最近,她表現出的狀態是有些輕微的抑鬱……
同一家醫院,不同的病房。
陶笛也慢慢的睜開眼睛了,映入眼簾的是滿目的蒼白。那是一種觸目驚心的蒼白,蒼白中滲透著醫院特有的消毒水味道。
她立馬意識到自己是在醫院,而昨天晚上的記憶也很快浮上了腦海。
昨晚她收到施心雨的信息來醫院的,可是下車關車門的時候,她就觸電了,然後便沒了知覺。
她應該是昏倒在停車場的!
什麽?她暈倒在停車場的?那種昏暗的環境中會發生什麽?
一想到各種可能性,她立刻頭皮發麻。
沒想到她一直很小心翼翼的堤防,卻還是著了施心雨的道,還是被算計了?
越想她的頭皮越是發麻,然後全身都好像被鞭打過一樣的難受。
她試著坐起來。卻發現身體發軟,全身多處酸痛不已。
天!!
她的腦海中驚起一片火花,她昨晚到底被怎麽了?
病房裏沒有一個人,她撐著身子去了衛生間,當她看見自己脖子上那些明顯的吻痕後。整個人都癱了,眼前一片灰暗之色。
大約十分鍾後,她從洗手間走了出來。
剛好遇到護士端著醫用托盤走進來,看見她的時候笑了,溫暖的打招呼,“季太太,你醒了?”
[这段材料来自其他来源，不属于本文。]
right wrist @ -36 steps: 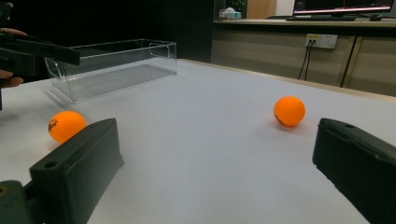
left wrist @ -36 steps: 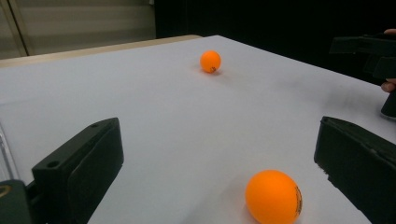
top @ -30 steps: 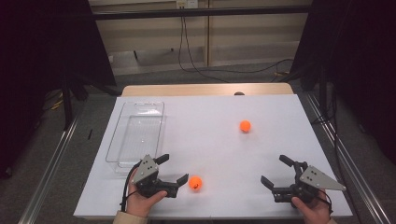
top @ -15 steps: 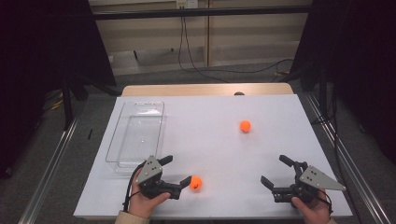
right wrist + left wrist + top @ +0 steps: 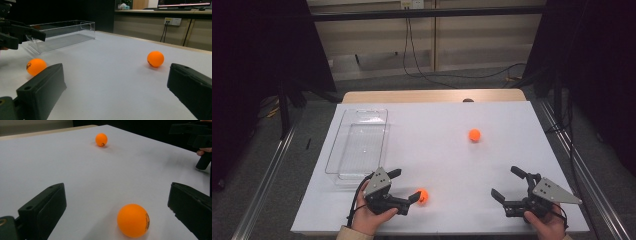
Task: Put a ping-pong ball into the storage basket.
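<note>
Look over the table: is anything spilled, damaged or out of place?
Nothing stands out. Two orange balls, one near the left tool at and one farther off, lie loose on the white table; the clear tray sits upright and intact.

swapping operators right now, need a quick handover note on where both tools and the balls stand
Left tool: open, low at the near left of the table, jaws either side of the near orange ball but not closed on it; in the high view one jaw tip is at the ball.
Right tool: open, holding nothing, at the near right.
Far orange ball: loose on the table, right of centre.
Clear tray: at the left edge, nothing in it.
Done: nothing gripped or placed so far.
Left: probably close on the near ball, move it to the tray, then the far ball likewise.
</note>
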Action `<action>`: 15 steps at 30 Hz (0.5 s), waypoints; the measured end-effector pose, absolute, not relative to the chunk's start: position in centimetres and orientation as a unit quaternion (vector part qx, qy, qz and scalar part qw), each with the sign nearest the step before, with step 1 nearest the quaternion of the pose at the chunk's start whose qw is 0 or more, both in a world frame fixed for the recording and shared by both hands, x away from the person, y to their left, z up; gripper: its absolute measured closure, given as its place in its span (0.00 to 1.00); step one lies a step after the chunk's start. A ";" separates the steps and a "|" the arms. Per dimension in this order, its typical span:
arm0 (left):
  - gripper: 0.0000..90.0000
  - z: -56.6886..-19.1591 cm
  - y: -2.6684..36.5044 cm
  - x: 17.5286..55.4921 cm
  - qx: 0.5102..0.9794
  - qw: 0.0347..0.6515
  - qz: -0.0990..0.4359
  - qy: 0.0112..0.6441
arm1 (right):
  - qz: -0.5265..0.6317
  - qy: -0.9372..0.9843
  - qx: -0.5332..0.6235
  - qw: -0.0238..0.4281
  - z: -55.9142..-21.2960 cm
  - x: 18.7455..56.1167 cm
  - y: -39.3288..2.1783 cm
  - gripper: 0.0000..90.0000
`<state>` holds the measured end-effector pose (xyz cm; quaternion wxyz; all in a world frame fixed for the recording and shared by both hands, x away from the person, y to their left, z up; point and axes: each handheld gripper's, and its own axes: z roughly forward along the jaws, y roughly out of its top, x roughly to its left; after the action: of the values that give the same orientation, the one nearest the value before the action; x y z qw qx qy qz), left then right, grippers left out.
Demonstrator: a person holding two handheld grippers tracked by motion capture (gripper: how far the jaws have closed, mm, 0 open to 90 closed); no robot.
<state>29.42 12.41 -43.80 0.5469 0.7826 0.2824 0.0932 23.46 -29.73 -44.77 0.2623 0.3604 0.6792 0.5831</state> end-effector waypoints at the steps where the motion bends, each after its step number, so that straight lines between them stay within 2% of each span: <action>1: 0.02 -43.8 12.4 29.4 0.784 0.545 0.092 0.282 | 0.583 0.679 0.360 0.262 -44.8 23.5 -29.7 0.01; 15: 0.03 -44.2 11.9 29.5 0.798 0.528 0.074 0.281 | 0.582 0.680 0.359 0.263 -44.8 23.5 -29.7 0.01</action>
<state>29.49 11.87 -44.19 0.5279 0.7981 0.2808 0.0742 23.45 -29.71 -44.77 0.2631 0.3594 0.6801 0.5823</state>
聽到季太太三個字,讓她的心頭再次狠狠的刺痛了一下。她的嗓音很怪異,“別叫我季太太了。”
護士微微一怔,笑道,“挺好的啊。”
陶笛沒說話,隻是??的坐回床上,然後機械的伸出手臂任由護士給她紮針。她那麽害怕紮針的一個人,這會卻是完全沒有感覺,像是木偶一樣任由護士紮著。
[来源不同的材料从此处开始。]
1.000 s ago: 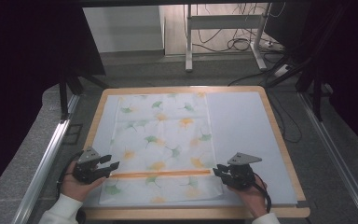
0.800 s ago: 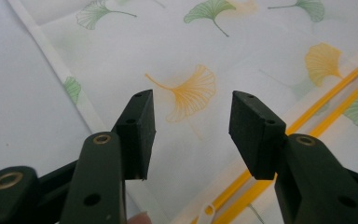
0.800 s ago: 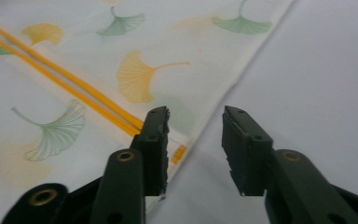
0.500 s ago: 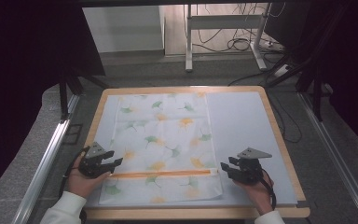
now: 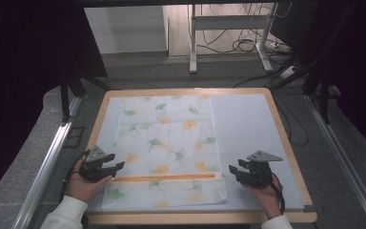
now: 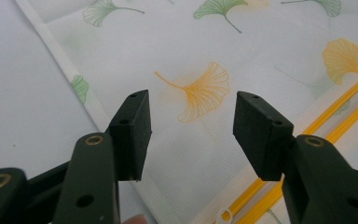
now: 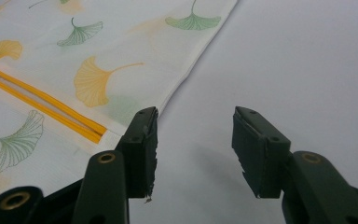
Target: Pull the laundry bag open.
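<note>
A white cloth pouch (image 5: pixel 167 143) printed with green and orange ginkgo leaves lies flat on the pale mat (image 5: pixel 248 124). An orange zipper (image 5: pixel 164 177) runs across it near the front. My left gripper (image 5: pixel 114 168) rests at the pouch's left edge by the zipper's end. Its jaws have just been opening and stand apart above the cloth (image 6: pixel 242 42), gripping nothing, with the zipper (image 6: pixel 335 126) to their right. My right gripper (image 5: pixel 232 171) sits just off the pouch's right edge. Its jaws have also just been opening, and only bare mat (image 7: pixel 298 60) lies between them, beside the cloth (image 7: pixel 121 46).
The mat lies on a wooden-rimmed board (image 5: pixel 286 143). Metal rails (image 5: pixel 47 162) run along both sides. Beyond the far edge stand a desk frame (image 5: pixel 193 43) and loose cables (image 5: pixel 248 45) on the floor. The right half of the mat is bare.
My right gripper has slid a little to the right, off the pouch's edge, and its jaws have spread. The left gripper's jaws have widened slightly; that hand has hardly moved.
</note>
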The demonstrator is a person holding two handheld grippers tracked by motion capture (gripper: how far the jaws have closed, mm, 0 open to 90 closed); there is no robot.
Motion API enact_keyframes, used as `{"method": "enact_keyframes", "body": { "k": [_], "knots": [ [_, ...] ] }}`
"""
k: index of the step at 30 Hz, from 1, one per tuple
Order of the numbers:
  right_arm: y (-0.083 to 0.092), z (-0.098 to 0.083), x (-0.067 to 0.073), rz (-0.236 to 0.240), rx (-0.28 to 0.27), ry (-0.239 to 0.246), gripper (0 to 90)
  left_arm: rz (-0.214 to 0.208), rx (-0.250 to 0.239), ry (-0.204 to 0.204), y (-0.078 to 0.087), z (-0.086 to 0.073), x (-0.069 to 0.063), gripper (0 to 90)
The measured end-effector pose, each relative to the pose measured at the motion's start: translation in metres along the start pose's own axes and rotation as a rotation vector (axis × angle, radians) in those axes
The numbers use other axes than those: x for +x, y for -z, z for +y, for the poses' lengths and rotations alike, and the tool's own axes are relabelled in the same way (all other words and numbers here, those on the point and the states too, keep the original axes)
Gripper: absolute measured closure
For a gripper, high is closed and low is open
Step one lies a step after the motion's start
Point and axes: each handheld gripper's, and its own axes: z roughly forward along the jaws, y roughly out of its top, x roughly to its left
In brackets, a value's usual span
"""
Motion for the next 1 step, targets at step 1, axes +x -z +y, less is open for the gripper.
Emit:
{"method": "enact_keyframes", "body": {
  "k": [1],
  "knots": [
    [0.0000, 0.0000, 0.0000, 0.000, 0.000, 0.000, 49.6, 0.000, 0.000, 0.000, 0.0000, 0.0000, 0.0000, 45.5]
  ]
}}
護士小失誤,第一針還沒紮上,連忙跟她道歉,“對不起……對不起……”
陶笛麻木的坐著,什麽都沒說任由她紮著。此刻。她麻木的不知道害怕,也不知道疼了。
心像是被撕裂了一個口子,有汩汩的血液流出來。這些血液流出來,就再也不會回去了。
就好像她跟大叔的關係一樣……
她昨晚肯定被非禮了,她還有什麽臉麵留在大叔身邊?
她要離婚了,想到離婚這兩個字就心如刀割。可她隻能這樣打算了。她現在想到的就隻有離婚。